Andrew MacMannis (Credit: The Yomiuri Shimbun)

"Of course, not a lot happened over there … We're thinking we need to get to the [Pacific] side if we're going to be helpful," MacMannis, 59, told The Yomiuri Shimbun in an interview. "We pass that up [the chain of command] numerous times, that we need to be over there. I don't know what they were all doing above us, but they kept saying 'no,'" he said.

"Initially, they told us … because we had helicopters, we could fly over mountains and get anywhere we needed to get … Helicopters don't like high, cold air. They can do it, but it's difficult."

MacMannis' unit then headed to the waters off Hachinohe, on the Pacific coast of Aomori Prefecture, where they distributed relief supplies and provided other assistance.

Twelve days after the earthquake struck, arrangements were finally put in place for MacMannis' unit to head south to Miyagi Prefecture. They were ordered to transport electric power supply vehicles to Oshima, which had been without power since the quake.

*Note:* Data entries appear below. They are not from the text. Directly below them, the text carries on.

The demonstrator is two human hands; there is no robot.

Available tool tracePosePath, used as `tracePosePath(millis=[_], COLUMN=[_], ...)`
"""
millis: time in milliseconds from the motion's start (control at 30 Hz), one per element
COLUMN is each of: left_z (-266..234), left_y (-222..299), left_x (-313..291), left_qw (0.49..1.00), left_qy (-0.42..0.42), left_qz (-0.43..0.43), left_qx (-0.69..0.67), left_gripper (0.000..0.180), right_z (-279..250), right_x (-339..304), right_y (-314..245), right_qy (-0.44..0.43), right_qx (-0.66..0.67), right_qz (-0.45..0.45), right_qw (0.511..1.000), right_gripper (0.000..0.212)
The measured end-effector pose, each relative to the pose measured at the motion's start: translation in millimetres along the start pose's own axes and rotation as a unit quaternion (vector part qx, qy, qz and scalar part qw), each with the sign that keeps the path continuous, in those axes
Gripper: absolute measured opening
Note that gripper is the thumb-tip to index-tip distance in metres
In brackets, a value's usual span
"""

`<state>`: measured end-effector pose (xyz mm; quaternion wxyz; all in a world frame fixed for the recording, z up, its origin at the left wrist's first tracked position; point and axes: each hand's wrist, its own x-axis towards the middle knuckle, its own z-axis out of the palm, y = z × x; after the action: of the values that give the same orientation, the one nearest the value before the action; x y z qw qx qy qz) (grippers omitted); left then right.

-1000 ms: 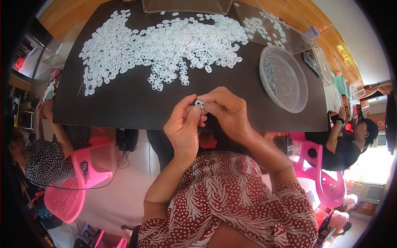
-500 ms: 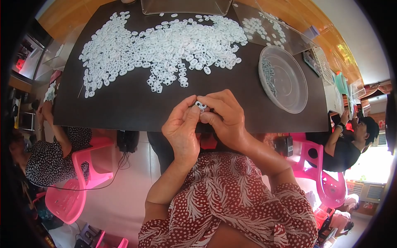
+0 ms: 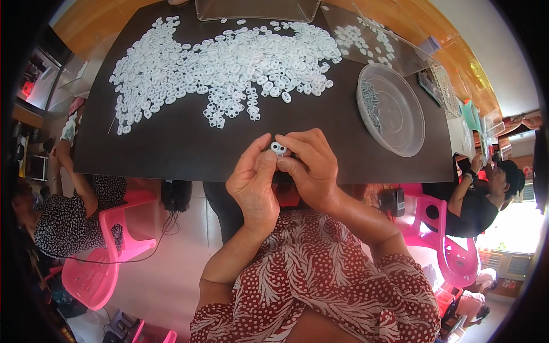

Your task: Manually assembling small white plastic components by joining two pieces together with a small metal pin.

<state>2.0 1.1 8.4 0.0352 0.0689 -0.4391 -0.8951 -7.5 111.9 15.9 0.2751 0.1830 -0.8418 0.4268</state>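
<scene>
Between my fingers, above the table's near edge, is a small white plastic piece [image 3: 278, 147] with two dark holes. My left hand [image 3: 254, 183] pinches it from the left and below with thumb and fingers. From the right, my right hand [image 3: 313, 166] grips the same piece, thumb under it and forefinger at its top. The fingertips hide part of it, and I cannot tell whether it is one part or two joined. Beyond my hands lies a wide heap of white oval two-holed pieces [image 3: 229, 63]. A small group of similar, more angular pieces [image 3: 217, 110] lies at its near edge.
A round clear plastic tub [image 3: 420, 123] with small grey metal pieces [image 3: 370, 106] stands on the dark table [image 3: 166, 151] at right. A clear bin [image 3: 257, 10] stands at the back. People sit left [image 3: 74, 217] and right [image 3: 477, 200], near pink chairs [image 3: 108, 274].
My left forefinger has lifted slightly away from the white piece, showing more of it. Both hands have otherwise stayed almost in place.
</scene>
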Motion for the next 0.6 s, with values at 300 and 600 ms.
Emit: tracePosePath(millis=[300, 600], left_z=[-3.0, -4.5], left_y=[0.5, 5.5], left_x=[-4.5, -4.7], left_qw=[0.999, 1.0], left_qy=[0.0, 0.011], left_qz=[0.019, -0.016], left_qx=[0.027, 0.01], left_gripper=[0.022, 0.023], right_z=[1.8, 0.7], right_x=[-3.8, -0.2], right_y=[-3.4, -3.9], right_qy=[0.002, -0.028], right_qx=[0.029, 0.036], right_qz=[0.032, 0.037], right_qw=[0.999, 0.998], right_gripper=[0.035, 0.035])
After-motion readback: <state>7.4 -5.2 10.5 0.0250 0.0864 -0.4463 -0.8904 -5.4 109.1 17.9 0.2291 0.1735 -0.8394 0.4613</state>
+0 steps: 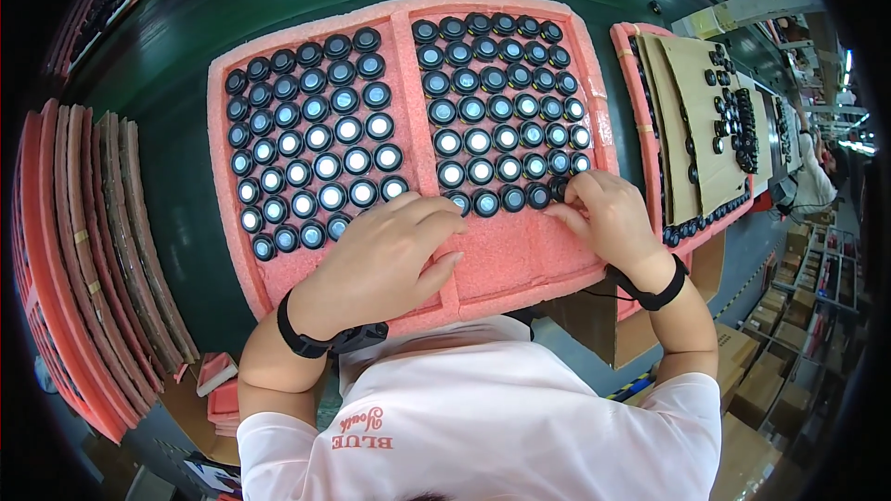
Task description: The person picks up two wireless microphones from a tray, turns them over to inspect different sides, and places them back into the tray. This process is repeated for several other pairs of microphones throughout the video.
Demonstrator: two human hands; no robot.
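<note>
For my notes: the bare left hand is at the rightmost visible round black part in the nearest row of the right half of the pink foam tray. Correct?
Wrong hand: in the head view, the bare right hand is at the rightmost visible round black part in the nearest row of the right half of the pink foam tray.

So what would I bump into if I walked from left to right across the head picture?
Stack of pink foam trays → left hand → right hand → brown cardboard sheets → metal shelves.
</note>
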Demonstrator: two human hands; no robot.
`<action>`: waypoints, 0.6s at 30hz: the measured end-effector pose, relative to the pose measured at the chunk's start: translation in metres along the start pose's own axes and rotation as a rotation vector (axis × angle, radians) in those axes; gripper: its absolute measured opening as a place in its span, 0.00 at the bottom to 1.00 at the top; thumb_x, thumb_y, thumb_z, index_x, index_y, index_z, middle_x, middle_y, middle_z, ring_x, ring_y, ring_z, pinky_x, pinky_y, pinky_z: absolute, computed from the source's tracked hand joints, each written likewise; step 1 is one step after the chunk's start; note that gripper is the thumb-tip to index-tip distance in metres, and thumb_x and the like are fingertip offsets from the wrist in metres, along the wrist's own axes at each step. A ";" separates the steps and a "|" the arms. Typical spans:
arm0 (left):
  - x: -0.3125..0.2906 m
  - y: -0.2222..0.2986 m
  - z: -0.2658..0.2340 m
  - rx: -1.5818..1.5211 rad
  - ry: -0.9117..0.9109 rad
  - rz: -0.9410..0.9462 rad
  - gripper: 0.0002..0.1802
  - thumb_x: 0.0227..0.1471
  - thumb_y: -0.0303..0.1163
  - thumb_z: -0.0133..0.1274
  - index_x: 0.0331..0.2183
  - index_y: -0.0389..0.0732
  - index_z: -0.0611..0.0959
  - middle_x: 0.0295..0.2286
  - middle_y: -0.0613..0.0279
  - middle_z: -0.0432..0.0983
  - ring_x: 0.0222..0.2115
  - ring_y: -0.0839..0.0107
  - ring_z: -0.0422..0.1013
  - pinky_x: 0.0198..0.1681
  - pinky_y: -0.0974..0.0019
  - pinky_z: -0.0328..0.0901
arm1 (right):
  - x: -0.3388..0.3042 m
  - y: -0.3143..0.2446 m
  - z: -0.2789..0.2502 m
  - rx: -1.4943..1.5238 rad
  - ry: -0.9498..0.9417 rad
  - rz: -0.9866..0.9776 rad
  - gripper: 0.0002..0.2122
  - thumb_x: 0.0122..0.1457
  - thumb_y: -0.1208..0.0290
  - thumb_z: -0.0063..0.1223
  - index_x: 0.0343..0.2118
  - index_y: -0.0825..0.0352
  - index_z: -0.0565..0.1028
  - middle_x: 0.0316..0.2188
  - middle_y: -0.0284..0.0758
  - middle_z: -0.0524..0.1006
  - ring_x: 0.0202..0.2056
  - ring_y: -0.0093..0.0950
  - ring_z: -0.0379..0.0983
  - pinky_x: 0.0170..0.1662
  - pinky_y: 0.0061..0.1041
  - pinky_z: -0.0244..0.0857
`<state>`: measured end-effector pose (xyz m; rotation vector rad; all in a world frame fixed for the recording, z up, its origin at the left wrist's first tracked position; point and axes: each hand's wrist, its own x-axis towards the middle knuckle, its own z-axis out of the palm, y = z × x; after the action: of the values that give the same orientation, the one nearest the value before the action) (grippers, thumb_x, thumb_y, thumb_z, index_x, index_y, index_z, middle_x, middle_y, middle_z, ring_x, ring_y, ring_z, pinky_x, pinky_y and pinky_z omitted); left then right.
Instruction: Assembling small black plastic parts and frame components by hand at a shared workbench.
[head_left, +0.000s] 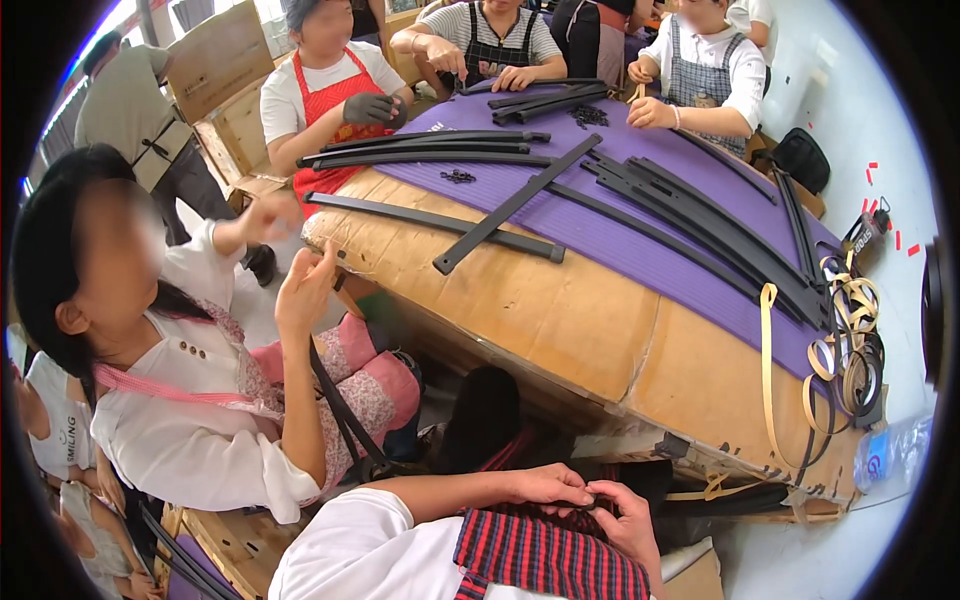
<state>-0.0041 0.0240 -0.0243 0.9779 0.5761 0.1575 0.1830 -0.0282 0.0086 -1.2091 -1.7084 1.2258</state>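
Observation:
At the lower middle, close to my body, my left hand (556, 487) and my right hand (630, 522) meet with fingertips pinched together. Between them is a small dark piece (590, 503), mostly covered by the fingers; its kind is hard to make out. Both hands stay below the near edge of the cardboard-covered table (560, 330), over a red-and-black striped apron (555, 560). On the table, a flat black bar (520, 203) with holed ends lies across another black bar (430, 225).
A purple mat (690, 200) carries stacked black bars (690, 225) and small black parts (588, 117). Tan and black bands (850, 340) coil at the right, beside a plastic bottle (893, 455). A co-worker (215, 400) sits at left; others work across the table.

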 end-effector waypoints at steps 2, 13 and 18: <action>-0.001 0.000 -0.002 -0.015 -0.009 0.000 0.14 0.49 0.41 0.48 0.25 0.40 0.77 0.16 0.69 0.68 0.15 0.83 0.61 0.17 0.80 0.55 | 0.003 -0.007 -0.002 -0.018 -0.038 0.036 0.14 0.42 0.84 0.51 0.35 0.69 0.71 0.33 0.38 0.73 0.35 0.28 0.71 0.38 0.22 0.64; -0.026 0.035 0.004 -0.123 -0.042 0.086 0.11 0.48 0.38 0.48 0.24 0.40 0.77 0.16 0.68 0.69 0.14 0.82 0.62 0.15 0.80 0.56 | 0.019 -0.040 -0.008 -0.158 0.013 -0.243 0.13 0.39 0.83 0.56 0.32 0.68 0.73 0.30 0.39 0.74 0.32 0.31 0.72 0.36 0.24 0.66; -0.035 0.058 0.005 -0.240 0.206 0.371 0.09 0.49 0.33 0.49 0.33 0.41 0.72 0.21 0.68 0.69 0.17 0.81 0.65 0.16 0.79 0.59 | 0.051 -0.054 -0.010 -0.138 0.114 -0.304 0.12 0.42 0.81 0.55 0.33 0.69 0.71 0.33 0.39 0.72 0.32 0.30 0.72 0.34 0.23 0.66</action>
<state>-0.0236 0.0396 0.0392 0.8308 0.5436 0.6501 0.1609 0.0168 0.0643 -1.0282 -1.8346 0.8545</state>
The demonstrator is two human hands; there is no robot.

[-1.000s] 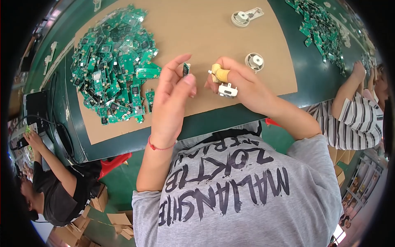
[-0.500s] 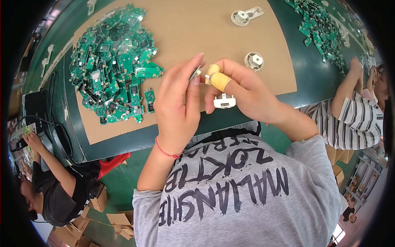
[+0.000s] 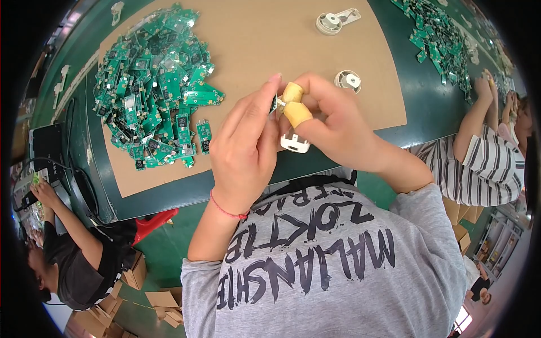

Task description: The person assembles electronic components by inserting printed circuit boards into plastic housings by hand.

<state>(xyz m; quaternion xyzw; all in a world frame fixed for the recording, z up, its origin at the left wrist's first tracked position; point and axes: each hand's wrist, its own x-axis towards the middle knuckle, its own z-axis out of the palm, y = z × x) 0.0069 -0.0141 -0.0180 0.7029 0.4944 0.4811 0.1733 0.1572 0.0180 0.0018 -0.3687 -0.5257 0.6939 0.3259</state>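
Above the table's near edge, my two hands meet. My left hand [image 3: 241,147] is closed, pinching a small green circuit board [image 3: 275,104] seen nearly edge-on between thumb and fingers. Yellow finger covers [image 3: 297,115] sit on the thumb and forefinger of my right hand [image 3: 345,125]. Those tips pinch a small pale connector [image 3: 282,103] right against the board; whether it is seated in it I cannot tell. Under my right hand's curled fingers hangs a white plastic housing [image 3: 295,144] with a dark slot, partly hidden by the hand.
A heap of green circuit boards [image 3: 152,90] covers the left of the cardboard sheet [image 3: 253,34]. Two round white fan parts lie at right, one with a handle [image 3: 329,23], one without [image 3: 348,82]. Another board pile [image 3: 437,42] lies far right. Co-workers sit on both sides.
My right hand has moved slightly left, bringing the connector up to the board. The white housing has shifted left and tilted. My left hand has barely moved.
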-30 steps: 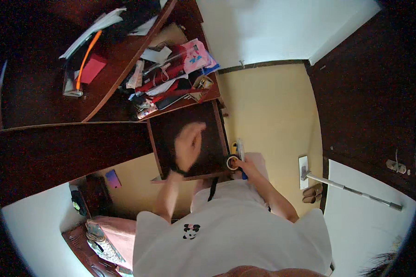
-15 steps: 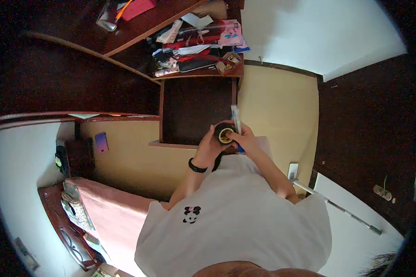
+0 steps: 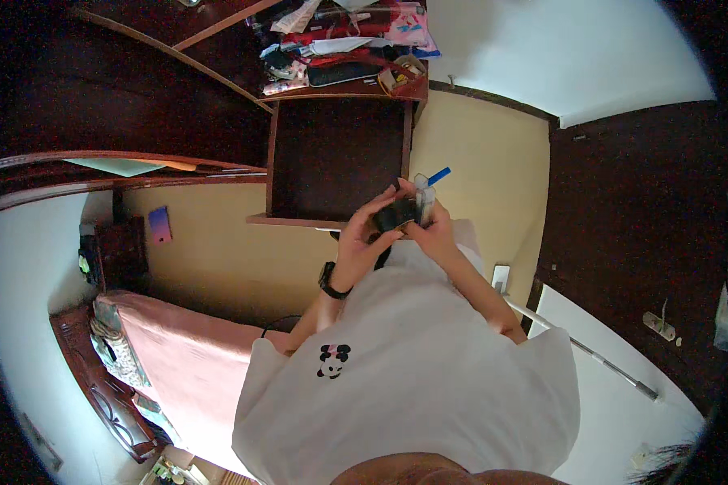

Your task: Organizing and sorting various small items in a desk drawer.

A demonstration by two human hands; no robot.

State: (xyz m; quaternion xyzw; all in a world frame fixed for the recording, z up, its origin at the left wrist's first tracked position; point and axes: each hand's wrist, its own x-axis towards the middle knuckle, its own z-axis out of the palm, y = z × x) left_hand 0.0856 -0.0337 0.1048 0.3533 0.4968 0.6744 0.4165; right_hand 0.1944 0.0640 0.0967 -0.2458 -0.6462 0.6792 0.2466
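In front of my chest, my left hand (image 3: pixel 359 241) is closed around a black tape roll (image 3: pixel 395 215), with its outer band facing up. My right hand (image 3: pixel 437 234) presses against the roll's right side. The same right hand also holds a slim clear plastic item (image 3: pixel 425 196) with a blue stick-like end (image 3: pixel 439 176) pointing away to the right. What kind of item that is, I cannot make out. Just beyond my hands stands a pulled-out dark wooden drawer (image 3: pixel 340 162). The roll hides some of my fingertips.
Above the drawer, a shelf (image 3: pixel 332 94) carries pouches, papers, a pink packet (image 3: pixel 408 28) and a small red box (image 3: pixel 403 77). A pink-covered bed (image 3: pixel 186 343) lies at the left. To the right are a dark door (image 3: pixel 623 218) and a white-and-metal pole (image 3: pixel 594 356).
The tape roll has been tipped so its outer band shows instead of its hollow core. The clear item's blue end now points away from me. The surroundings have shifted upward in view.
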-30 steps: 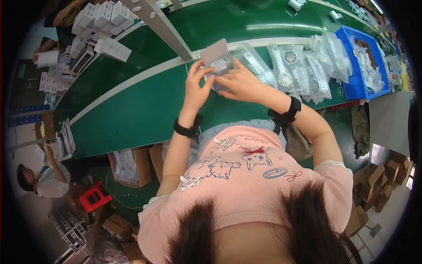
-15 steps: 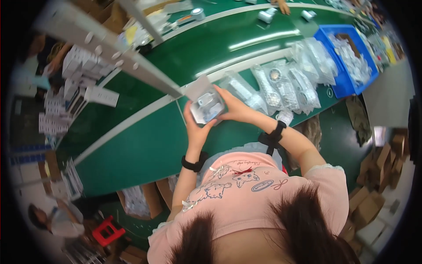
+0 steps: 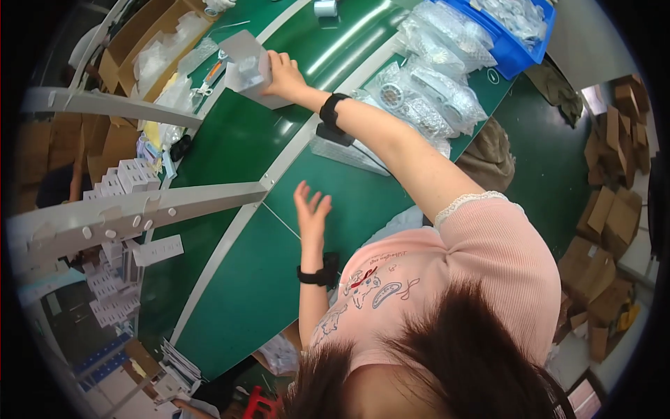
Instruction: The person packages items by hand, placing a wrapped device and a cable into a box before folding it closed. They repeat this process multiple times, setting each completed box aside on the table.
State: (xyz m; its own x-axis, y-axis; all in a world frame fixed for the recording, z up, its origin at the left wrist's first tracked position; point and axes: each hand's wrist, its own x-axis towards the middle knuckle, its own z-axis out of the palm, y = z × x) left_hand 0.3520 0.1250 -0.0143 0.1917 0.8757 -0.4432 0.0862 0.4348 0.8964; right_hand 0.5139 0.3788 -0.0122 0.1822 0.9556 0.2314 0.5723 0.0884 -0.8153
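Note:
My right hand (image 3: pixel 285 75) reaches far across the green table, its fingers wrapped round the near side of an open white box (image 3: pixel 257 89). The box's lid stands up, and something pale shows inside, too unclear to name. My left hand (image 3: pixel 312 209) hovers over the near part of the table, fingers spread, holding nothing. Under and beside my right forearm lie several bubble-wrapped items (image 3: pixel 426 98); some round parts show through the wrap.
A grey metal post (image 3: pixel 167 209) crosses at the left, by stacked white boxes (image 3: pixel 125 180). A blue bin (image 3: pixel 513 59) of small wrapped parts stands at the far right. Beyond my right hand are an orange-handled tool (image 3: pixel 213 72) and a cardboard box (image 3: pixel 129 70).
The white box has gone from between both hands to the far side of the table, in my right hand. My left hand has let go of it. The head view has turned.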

"We have over 100 vehicles on [our three ships]. There's 32 aircraft on there and over 2,000 marines," he said.

"I think we were a little frustrated because we had so much capability and we didn't feel like we're being used well. So as soon as anything would come down, we'd jump all over it and say: 'Yes, we can do it. Let's go do it now.' We were excited to go do that, especially because that was definitely one thing we could do that almost no one else can."

Off the Sanriku coast, house roofs and fridges were among the many items floating on the sea. Finding a child's shoe was heartbreaking for at least one marine.

-- Getting ashore in Oshima

On March 27, 16 days after the catastrophe, an advance team from MacMannis' unit went ashore on Oshima. The island had been cut off, there was no running water, and many residents were living in emergency shelters, including a gymnasium.

The marines used a special landing craft to transport the electric supply vehicles, water trucks, relief supplies and other items to the island. The operation continued into April, as the main force of U.S. personnel continued to distribute emergency supplies, set up showers, clear roads with a bulldozer they took ashore, and clear away debris.

Amid the scenes of devastation, the reaction of the local people amazed MacMannis. "They're the nicest people you've ever met."

"People have died. Everyone's houses are destroyed," he recalled. "But there were people bringing food out to the marines from their own house at lunchtime."

The unit wrapped up its Oshima mission on April 7. As the last boats returned to the U.S. ships, dozens of residents gave the personnel a sendoff from the coast. Children waved handmade American flags. A banner held aloft carried a message in English: "Thank you very, very much."

MacMannis retired from the military in 2014 and is now a research fellow at a policy research institute in Virginia. The bonds created during the mission on Oshima remain strong almost a decade on: MacMannis has framed a Stars and Stripes flag that a girl waved on the island, and some of the people who met because of the 2011 catastrophe stay in touch through social media. Even now, the mission on Oshima remains a career highlight for MacMannis.

Noting that marines necessarily spend more of their careers training to do things than actually doing them, MacMannis said: "There's only two events in my entire 30 years [in the Marine Corps] … when we're actually doing something meaningful."

One of those times was when he went to Afghanistan after the Sept. 11, 2001, terrorist attacks on the United States. The other was Operation Tomodachi.

"This is one where we got to do something, and it was helpful."

Makita is a correspondent based in Washington.